• Re: How to set string to NULL (Hex value 00)

    From Torsten Berg@21:1/5 to Donal K. Fellows on Sat Jan 28 15:34:39 2023
    Wow, this is an old discussion ... but this is the problem I seem to have with Tcl 8.6.12 ...

    I need to build a BLOB for a field in an SQLite table. It should start with these four bytes:

    byte[2] magic = 0x4750;
    byte version;
    byte flags;

    So, the first one is ASCII "GP", the second one should be a zero as an "8-bit unsigned integer" and the third one is a byte with flags that is "00000011" (only the two right-most bits are set) in my case.
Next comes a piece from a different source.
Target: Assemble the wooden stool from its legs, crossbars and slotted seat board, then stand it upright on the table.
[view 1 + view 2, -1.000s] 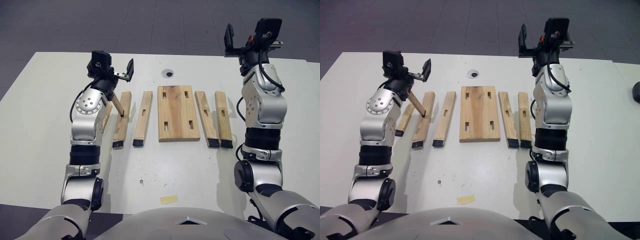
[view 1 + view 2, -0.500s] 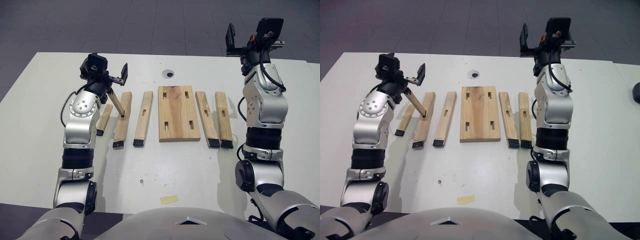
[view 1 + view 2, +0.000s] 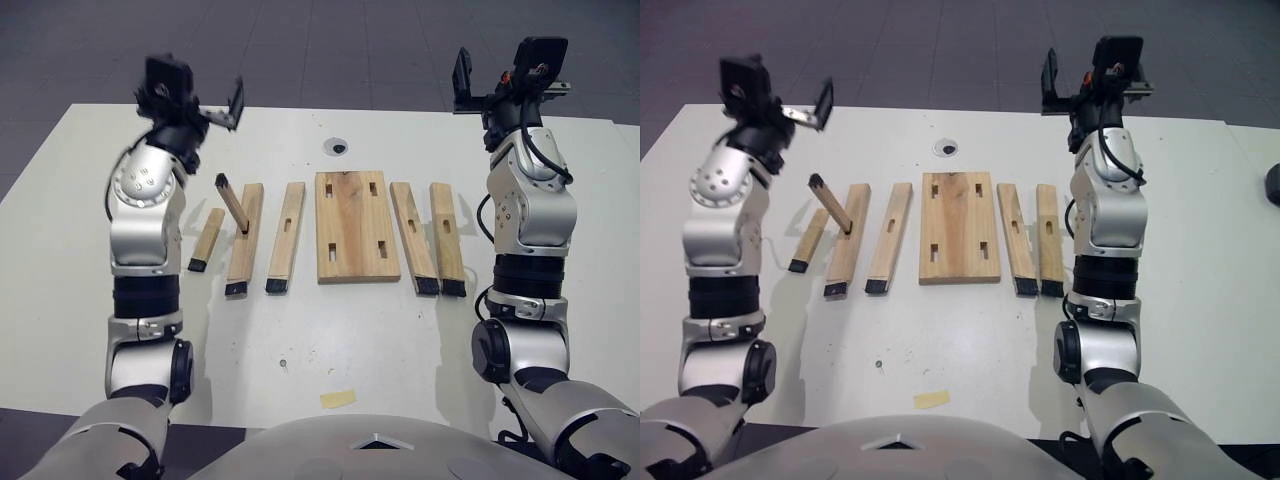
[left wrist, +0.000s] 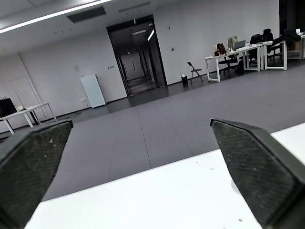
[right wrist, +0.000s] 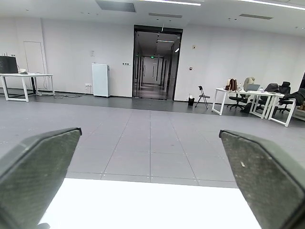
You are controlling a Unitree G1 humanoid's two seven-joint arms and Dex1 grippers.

What I do is

    binary format a2BB8 GP 0 00000011

    Looking at the hex representation of the BLOB, it looks like this: "47 50 c0 80 03"
    I can see the correct first two bytes (the "GP") and the last byte (the flags) but the NULL comes out as "c080".

    Even if I do

    set BLOB \x47\x50\x00\x03

    I get the same output.

    So, how do I get the BLOB to look like this (hex representation): "47 50 00 03"

    On Thursday, April 1, 2004 at 2:43:49 PM UTC+2, Donal K. Fellows wrote:
    Michael Schlenker wrote:
    So your above code probably should work, as co80 was a valid NULL in
    some UTF-8, but nowadays this is broken.
    There was some discussion of this topic before Xmas between some UNICODE people and some of the Core Team. We couldn't reach agreement over what
    the right way forward was; their preferred solutions (which varied from making the app exit immediately to substituting such sequences with the UNICODE "unknown character sequence" character) would have broken far
    too much existing code and data for our taste, and our preferred
    solutions (which can be summed up largely by the IETF dictum "Be liberal
    in what you accept and strict in what you generate") had them throwing
    up their arms in horror. We did not see eye-to-eye... :^(
    Donal.

    --- SoupGate-Win32 v1.05
    * Origin: fsxNet Usenet Gateway (21:1/5)
  • From Christian Gollwitzer@21:1/5 to All on Sun Jan 29 11:58:10 2023
    Am 29.01.23 um 00:34 schrieb Torsten Berg:
    Wow, this is an old discussion ... but this is the problem I seem to have with Tcl 8.6.12 ...

    I need to build a BLOB for a field in an SQLite table. It should start with these four bytes:

    byte[2] magic = 0x4750;
    byte version;
    byte flags;

    So, the first one is ASCII "GP", the second one should be a zero as an "8-bit unsigned integer" and the third one is a byte with flags that is "00000011" (only the two right-most bits are set) in my case. What I do is

    binary format a2BB8 GP 0 00000011

    Looking at the hex representation of the BLOB, it looks like this: "47 50 c0 80 03"
    I can see the correct first two bytes (the "GP") and the last byte (the flags) but the NULL comes out as "c080".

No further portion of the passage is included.